Can anyone give me some guidance?
Thanks

3. Jan 22, 2005

### dextercioby

Okay.
1.Those Gamma's components are not zero...Not in the general case,anyway...

2.I'll use the column-semicolumn notation (though we physicst are not really fond of it...)
In the following,"g" is the determinant of the metric tensor:
$$g_{,i}=g \ g^{kl} g_{kl,i}$$ (1)
(1):This is the rule as how to differentiate the determinant of a matrix...

$$A^{i}_{;i}=A^{i}_{,i}+\Gamma^{i} \ _{ij}A^{j}$$(2)

(2):The covariant divergence (the one u're interested in).

$$\Gamma^{i} \ _{ij} =\frac{1}{2}g^{ki}(g_{kj,i}+g_{ik,j}-g_{ji,k}) =\frac{1}{2}g^{ki}g_{ki,j}=\frac{1}{2g}g_{,j}$$ (3)

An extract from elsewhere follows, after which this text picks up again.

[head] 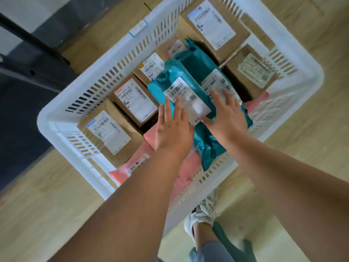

In getting (3) I made use of the definition of 2-nd rank Christoffel symbols (mannifold with both connection & metric) and of relation (1).

Use (3) and (2) and the fact that:
$$g=(\sqrt{g})^{2}$$ (4)

Report any problems...

Daniel.

Last edited: Jan 22, 2005
4. Jan 24, 2005

### tennishaha

But from your result (3), there should be 3 terms in the following equation's second part of right hand side.
$$A^{i}_{;i}=A^{i}_{,i}+\Gamma^{i} \ _{ij}A^{j}$$
Then the result is not the same with my results.

5. Jan 24, 2005

### dextercioby

What 3 terms are u talking about??The ones in the definition of Christoffel's symbols...??

Daniel.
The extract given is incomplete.